Cohere v3, 1M × 1024, cosine, Granite box. --quant pdxads --eps0 E --block B.
The idea
031 showed dimension-pruning (ADSampling) under-delivered on the row-major layout (2.16×, not the theoretical 16–30×). The PDX paper's central claim is that the layout is why — and that on the vertical layout pruning is restored to 2–7×. So combine them: run ADSampling pruning ON the PDX block layout. Per block, accumulate partial distances dimension-by-dimension over the alive vectors; after each batch drop the ones that can't beat the k-th best, so they skip their remaining dims.
Result — 4× over naive exact, ~2× over horizontal ADSampling
| method | recall@10 | QPS | p50 |
|---|---|---|---|
| naive exact (031 baseline) | 1.0000 | 9.3 | 715 ms |
| horizontal ADSampling eps0=2.1 (031) | 0.9990 | 19.9 | 416 ms |
| PDX plain (032) | 1.0000 | 17.9 | 222 ms |
| PDX+ADSampling eps0=2.1 | 0.9990 | 37.4 | 219 ms |
| PDX+ADSampling eps0=3.0 | 1.0000 | 23.1 | 387 ms |
| PDX+ADSampling eps0=1.5 | 0.9850 | 54.8 | 135 ms |
Conclusions
- Layout + pruning compound.
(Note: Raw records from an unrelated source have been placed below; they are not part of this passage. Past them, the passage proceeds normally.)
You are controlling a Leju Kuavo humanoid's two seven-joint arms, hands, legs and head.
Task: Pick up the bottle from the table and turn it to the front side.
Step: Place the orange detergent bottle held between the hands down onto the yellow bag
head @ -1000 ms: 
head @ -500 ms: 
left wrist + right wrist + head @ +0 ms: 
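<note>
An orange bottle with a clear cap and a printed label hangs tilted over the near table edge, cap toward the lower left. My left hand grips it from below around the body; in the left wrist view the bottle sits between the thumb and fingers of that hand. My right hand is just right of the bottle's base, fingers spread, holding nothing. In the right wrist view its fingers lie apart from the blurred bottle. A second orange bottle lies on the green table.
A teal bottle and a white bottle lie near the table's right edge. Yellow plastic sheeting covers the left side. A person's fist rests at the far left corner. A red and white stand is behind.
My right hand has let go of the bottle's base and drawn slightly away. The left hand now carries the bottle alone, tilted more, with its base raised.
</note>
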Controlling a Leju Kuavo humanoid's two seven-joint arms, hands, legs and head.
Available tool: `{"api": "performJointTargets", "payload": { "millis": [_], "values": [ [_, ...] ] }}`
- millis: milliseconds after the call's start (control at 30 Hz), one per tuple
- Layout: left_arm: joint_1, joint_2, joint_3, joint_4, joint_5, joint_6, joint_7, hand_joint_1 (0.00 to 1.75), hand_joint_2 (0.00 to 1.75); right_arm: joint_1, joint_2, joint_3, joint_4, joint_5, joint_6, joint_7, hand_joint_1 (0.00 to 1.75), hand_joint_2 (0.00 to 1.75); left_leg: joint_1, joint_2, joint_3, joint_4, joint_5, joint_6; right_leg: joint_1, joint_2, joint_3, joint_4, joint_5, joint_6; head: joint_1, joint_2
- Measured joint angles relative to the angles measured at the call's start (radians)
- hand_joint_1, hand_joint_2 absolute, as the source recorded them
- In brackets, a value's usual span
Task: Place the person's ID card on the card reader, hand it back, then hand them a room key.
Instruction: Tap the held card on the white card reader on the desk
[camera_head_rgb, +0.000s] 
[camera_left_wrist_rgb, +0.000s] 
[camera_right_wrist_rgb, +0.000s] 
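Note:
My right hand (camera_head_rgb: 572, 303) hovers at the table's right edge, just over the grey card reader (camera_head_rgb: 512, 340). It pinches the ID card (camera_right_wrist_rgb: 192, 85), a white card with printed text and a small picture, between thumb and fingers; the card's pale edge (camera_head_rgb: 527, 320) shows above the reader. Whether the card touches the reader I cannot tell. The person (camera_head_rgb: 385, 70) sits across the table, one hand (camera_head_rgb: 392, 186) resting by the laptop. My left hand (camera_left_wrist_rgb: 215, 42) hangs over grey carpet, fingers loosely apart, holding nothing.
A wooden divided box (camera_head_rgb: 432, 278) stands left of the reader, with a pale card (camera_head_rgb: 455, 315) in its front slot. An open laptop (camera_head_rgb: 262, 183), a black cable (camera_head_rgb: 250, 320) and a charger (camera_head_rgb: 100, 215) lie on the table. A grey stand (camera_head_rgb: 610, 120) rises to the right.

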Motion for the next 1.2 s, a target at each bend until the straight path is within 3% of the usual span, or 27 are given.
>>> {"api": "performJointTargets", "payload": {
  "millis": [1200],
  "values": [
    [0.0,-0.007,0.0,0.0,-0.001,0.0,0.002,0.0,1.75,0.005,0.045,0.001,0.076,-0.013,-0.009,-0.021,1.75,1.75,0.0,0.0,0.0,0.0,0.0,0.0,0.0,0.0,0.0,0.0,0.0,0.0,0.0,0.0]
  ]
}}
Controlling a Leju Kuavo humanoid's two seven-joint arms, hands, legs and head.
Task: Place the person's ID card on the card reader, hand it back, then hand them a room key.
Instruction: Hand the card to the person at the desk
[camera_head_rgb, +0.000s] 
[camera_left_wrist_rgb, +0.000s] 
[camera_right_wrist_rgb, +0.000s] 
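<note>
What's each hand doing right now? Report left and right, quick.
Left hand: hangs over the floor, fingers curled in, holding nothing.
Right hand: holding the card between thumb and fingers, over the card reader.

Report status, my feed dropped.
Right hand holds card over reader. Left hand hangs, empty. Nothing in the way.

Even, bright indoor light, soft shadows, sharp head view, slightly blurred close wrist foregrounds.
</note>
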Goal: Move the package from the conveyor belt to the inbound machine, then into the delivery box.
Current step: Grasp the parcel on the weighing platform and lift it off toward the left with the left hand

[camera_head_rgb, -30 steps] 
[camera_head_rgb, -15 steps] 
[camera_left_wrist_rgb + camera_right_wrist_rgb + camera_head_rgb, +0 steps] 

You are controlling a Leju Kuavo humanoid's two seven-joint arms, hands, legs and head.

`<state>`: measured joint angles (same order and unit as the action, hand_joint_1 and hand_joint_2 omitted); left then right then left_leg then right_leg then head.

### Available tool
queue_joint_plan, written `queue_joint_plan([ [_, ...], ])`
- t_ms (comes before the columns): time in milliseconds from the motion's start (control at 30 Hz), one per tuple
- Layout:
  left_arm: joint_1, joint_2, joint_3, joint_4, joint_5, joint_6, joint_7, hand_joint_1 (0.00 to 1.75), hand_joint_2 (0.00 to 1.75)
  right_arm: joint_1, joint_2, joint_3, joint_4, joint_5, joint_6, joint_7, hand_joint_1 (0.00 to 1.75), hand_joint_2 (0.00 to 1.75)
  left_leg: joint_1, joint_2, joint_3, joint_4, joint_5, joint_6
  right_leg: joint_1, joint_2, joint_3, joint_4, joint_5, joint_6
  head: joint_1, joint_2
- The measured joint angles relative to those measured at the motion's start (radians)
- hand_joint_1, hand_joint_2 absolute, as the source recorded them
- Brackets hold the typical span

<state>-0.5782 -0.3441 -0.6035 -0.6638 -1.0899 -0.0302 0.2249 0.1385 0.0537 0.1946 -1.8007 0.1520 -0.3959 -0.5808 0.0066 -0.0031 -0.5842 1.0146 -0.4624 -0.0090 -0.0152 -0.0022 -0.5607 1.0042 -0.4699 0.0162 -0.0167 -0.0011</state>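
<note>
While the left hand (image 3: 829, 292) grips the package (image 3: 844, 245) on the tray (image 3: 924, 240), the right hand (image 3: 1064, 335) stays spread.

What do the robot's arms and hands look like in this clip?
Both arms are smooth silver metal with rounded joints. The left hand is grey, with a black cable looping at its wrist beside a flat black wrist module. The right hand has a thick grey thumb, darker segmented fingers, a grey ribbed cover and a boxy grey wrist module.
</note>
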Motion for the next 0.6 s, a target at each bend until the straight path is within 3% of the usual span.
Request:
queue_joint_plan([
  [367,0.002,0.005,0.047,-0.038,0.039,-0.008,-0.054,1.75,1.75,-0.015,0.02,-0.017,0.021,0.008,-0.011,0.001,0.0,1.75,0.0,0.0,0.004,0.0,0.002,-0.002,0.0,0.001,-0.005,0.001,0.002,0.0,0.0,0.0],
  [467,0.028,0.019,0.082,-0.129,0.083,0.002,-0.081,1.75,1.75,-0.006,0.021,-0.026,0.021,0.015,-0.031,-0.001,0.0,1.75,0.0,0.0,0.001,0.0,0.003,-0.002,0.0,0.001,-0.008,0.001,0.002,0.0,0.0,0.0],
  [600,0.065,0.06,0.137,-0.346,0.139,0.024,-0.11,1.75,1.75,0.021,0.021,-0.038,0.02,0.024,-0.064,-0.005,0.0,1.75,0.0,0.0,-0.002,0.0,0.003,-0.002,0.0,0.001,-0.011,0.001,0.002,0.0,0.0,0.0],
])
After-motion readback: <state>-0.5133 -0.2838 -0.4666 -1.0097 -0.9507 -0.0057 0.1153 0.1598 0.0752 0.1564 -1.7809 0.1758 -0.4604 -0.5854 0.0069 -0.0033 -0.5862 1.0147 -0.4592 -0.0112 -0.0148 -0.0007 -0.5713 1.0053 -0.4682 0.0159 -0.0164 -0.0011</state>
PDX+ADSampling at recall 0.999 is 37.4 QPS — 4× the naive exact scan and 1.9× horizontal ADSampling (031). Lossless (eps0=3.0) is 23.1 QPS (2.5×). The PDX paper's "restored to 2–7×" reproduces: pruning needs the vertical layout to keep the alive-vector inner loop vectorized while skipping pruned vectors' tail dims.
- eps0 dials it: 0.999 @ 37 QPS, or 0.985 @ 55 QPS — the high-recall accelerator with a recall knob.
The honest ceiling (and the pivot)
Even at 4×, this is ~37 QPS — still ~23× below the binary+rerank funnel (851 QPS). It's the exact tier: it wins where you need recall ≥0.999 that binary can't reach, but it does not, and will not, beat binarization on throughput.
That's the right read of 031–033: standalone exact-scan accelerators are a different Pareto region from the binary funnel. The value-add is to stack these research techniques onto the binary funnel, not run them beside it — apply ADSampling pruning to the funnel's f32 rerank tier (034), where it composes with the 851-QPS winner instead of competing with it.
Caveats
- Needs a random rotation (built from the rotated base); 3 rounds.
- 300 queries; recall on this slice; block 64 vs 128 ≈ equal.